重生後,我不再阻止竹馬報野雞大專_第7章 7十一月

重生後,我不再阻止竹馬報野雞大專發布時間:2026-06-15作者:遲遲歸

7

十一月,天轉涼了。

我在圖書館寫論文的時候,手機震了一下。

一個陌生號碼,歸屬地是我們老家那個鎮。

我接了。

那頭傳來一個沙啞的,帶著哭腔的男聲。

“之杳......是我......”

江敘白。

他的聲音完全變了樣,像是喝了很多酒,又像是哭了很久。

嘶啞,破碎,帶著濃重的鼻音。

“之杳,你幫我......求你了......”

我靠在椅背上,沒說話。

“許知樂跟別人跑了......她把我的錢全捲走了......還叫人打了我一頓......”

他抽噎著,聲音越來越碎。

“我現在什麼都沒有了......奶奶中風住院了不肯見我......”

“之杳......我知道我以前對不起你......你幫我......求你......”

電話那頭傳來壓抑的嗚咽,像一隻被踩斷脊樑的野狗。

我靜聽著,視線落在面前的論文草稿上。

前世,也是類似的場景。

他打電話來,用最卑微最可憐的語氣求我。

我心軟了,伸出了手。

然後被他一把拖進深淵,萬劫不復。

“江敘白。
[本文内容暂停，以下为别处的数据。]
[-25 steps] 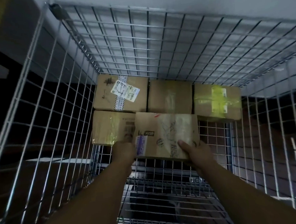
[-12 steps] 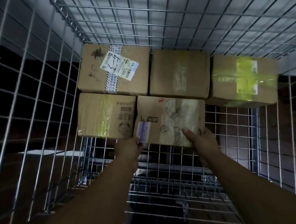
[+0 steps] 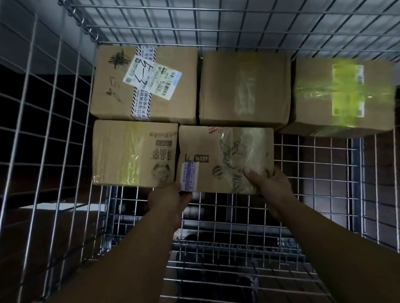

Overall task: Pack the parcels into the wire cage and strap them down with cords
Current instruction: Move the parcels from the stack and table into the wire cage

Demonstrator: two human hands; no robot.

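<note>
The held parcel [image 3: 225, 157] is a plain cardboard box with clear tape across its top, and it probably handles as stiff and fairly light, since a grip at its near edge alone seems enough to steer it. The glossy tape may be slick, so the bare cardboard at the near corners looks like the safer place to take hold, with fingers under the base. The left hand [image 3: 168, 201] holds the near left corner from below. The right hand [image 3: 268, 183] pinches the near right corner, thumb on top. The box sits in the second row on the cage floor [image 3: 313, 167], touching the front left parcel [image 3: 132, 151] on one side and the back middle parcel [image 3: 244, 86] behind; whether it rests fully on the wire I cannot tell. Along the back wall [image 3: 208, 20] stand three boxes: the labelled parcel [image 3: 142, 84] in the back left corner, the middle one, and the yellow-taped parcel [image 3: 341, 94] towards the right. That makes five parcels, two hands and one cage; no cords show.
</note>
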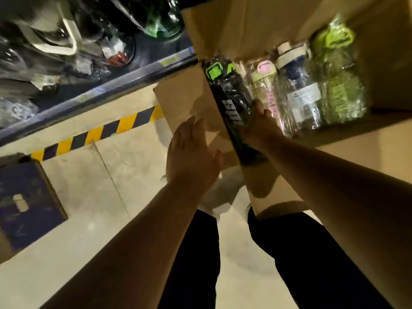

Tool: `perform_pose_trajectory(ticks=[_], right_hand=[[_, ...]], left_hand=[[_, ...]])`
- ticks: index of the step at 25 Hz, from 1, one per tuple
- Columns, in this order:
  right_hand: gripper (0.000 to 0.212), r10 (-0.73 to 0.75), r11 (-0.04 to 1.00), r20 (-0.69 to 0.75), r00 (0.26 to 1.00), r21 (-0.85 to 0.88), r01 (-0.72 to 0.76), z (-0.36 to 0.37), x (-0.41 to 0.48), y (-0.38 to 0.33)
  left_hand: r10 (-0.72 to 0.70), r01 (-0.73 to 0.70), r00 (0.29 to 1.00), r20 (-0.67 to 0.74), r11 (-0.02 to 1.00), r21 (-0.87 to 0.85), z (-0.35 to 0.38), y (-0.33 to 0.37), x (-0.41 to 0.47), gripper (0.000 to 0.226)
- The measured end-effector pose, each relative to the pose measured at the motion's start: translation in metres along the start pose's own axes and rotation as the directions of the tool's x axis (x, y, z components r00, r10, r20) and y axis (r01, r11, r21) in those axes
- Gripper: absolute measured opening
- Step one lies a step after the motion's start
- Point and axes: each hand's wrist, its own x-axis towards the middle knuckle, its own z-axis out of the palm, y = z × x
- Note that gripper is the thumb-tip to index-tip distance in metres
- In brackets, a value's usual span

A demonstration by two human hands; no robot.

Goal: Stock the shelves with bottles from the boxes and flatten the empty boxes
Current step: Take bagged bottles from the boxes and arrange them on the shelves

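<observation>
An open cardboard box [263, 25] stands on the floor at the upper right. Inside lie wrapped bottles: a black one with a green cap [229, 94], a pale green and pink one [264, 85], a clear one with a dark blue lid [301, 94] and a bright green one [341, 85]. My right hand [259, 126] grips the lower part of the black bottle. My left hand [194, 152] lies flat, fingers straight, on the box's left flap [185, 97].
A low shelf [93, 92] at the upper left holds wrapped bottles and a white strap. Yellow and black hazard tape [95, 132] runs along the tiled floor. A dark blue carton [24, 206] sits at the left edge. My legs are below.
</observation>
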Motion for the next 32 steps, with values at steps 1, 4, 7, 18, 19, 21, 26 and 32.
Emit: perform_pose_trajectory(ticks=[1, 4, 7, 18, 19, 21, 26, 32], right_hand=[[0.089, -0.003, 1.000, -0.001, 1.000, 0.022, 0.003, 0.004, 0.005, 0.003], [0.087, -0.005, 0.992, -0.035, 0.999, 0.126, 0.009, -0.004, 0.008, 0.015], [0.079, 0.030, 0.991, -0.008, 1.000, 0.132, -0.028, -0.028, -0.007, 0.017], [0.054, -0.115, 0.835, 0.025, 0.993, 0.544, 0.083, -0.048, -0.120, -0.009], [0.040, -0.153, 0.823, 0.027, 0.988, 0.556, 0.112, -0.042, -0.125, -0.009], [0.021, -0.174, 0.838, -0.008, 0.985, 0.524, 0.153, -0.033, -0.120, -0.007], [0.059, 0.040, 0.971, -0.144, 0.989, 0.241, -0.004, -0.027, -0.049, 0.009], [0.080, 0.207, 0.976, -0.166, 0.964, -0.031, -0.215, -0.029, 0.053, 0.042]], left_hand=[[0.001, -0.001, 1.000, 0.010, 1.000, -0.019, 0.003, -0.005, 0.002, 0.077], [0.020, -0.019, 1.000, 0.019, 0.999, -0.051, 0.005, -0.010, 0.008, 0.073], [0.043, -0.040, 0.999, 0.026, 0.994, -0.101, -0.002, 0.000, 0.013, 0.069], [-0.250, 0.462, 0.887, 0.389, 0.460, -0.758, -0.031, 0.048, 0.029, 0.092], [-0.267, 0.456, 0.888, 0.374, 0.407, -0.791, -0.029, 0.044, 0.029, 0.093], [-0.326, 0.442, 0.887, 0.328, 0.393, -0.806, -0.027, 0.029, 0.032, 0.096], [-0.380, 0.390, 0.898, 0.224, 0.449, -0.804, -0.020, -0.002, 0.039, 0.073], [-0.395, 0.325, 0.905, 0.156, 0.409, -0.853, 0.010, -0.002, 0.066, 0.068]])
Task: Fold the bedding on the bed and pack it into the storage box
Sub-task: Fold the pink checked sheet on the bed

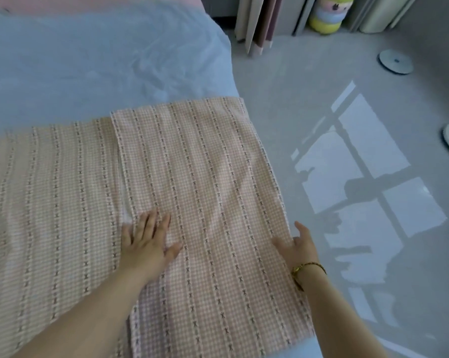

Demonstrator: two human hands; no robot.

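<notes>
The pink checked blanket (192, 189) lies spread on the bed. Its right part is folded over, so there is a 2nd layer on top, and the edge of this layer runs down the middle of the blanket. My left hand (148, 241) rests flat on the blanket just at that edge, with fingers straight and spread, palm down, gripping nothing. My right hand (298, 246), w/ a gold bracelet (307, 267) on the wrist, is at the right border of the blanket. The thumb lies on the cloth and the index finger points along the border. This hand is also released, not closed around the cloth. Beyond the far end of the blanket the blue sheet (102, 60) covers the rest of the bed. Right of the blanket is the grey floor (321, 99) w/ a bright window reflection. Far from the blanket, at the wall, hang curtains (257, 21), and beside them stands a striped plush toy (326, 14). A round disc (396, 62) lies on the floor, well apart from the blanket.
</notes>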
“

我開口了,聲音平靜。

那頭立刻急切起來:“之杳!你說!你說什麼我都聽!”

“你打錯電話了。”

“別掛......”

我結束通話了。

然後把這個號碼也拉進了黑名單。

手機扔回桌上,我繼續寫論文。

圖書館很安靜,暖氣烘得人很舒服。

窗外的銀杏葉全黃了,鋪了一地金色。

室友小周發來訊息:

“杳姐,晚上食堂新出了烤魚,去不去?”

“去。”

我收好東西,背上書包走出圖書館。

路上遇見顧深,他手裡拿著一杯美式,正往實驗室的方向走。

看到我,微點頭:“論文寫完了?”

“初稿,還要改。”

“週五之前給周院士看就行,不急。”

他想了想,又說。

“晚上計算機協會有個講座,關於機器學習的新方向,要不要一起去?”

“好。”

我們並肩走在銀杏大道上,誰都沒多說什麼。

但這種沉默讓人很自在。

不是那種需要討好,需要揣摩對方心思的疲憊。

就是兩個同路人,走在同一條路上。

我突然覺得,前世那十八年,我像活在一個密不透風的籠子裡。

籠子的名字叫“江敘白”。

現在籠子碎了,我終於能呼吸了。

一週後,我從老家同學的群聊裡看到了後續。

許知樂跟鎮上一個開賭場的混好上了。

她把江敘白的生活費,奶奶給的看病錢,甚至他拿去賠罪買的金項鍊,全都卷給了那個混混。

江敘白去找她理論,被當眾甩了一巴掌。

許知樂叉著腰站在那個混混旁邊,笑得刻薄又難聽。

“江敘白,你算個什麼東西?”

“當初跟你在一起,不過是看你有清北的光環,以後能帶我飛。”

“現在呢?連自己都養不活,還想養我?”

“你不過是個廢物。”

江敘白當場動了手。

結果被那群混混按在地上打了半個小時。

肋骨斷了兩根,鼻樑骨折,滿臉是血被扔在街邊。

沒人報警,沒人管。

同學發了現場照片到群裡,配文是:“江敘白完了,徹底廢了。”

我看著那張照片,放大,又縮小。

照片裡他蜷縮在路邊,渾身是血,像一條被碾過的流浪狗。

我關掉群聊,繼續看論文。

沒有快意,沒有憐憫。

只有一種塵埃落定的平靜。

你種什麼因,就得什麼果。

這是最簡單的道理。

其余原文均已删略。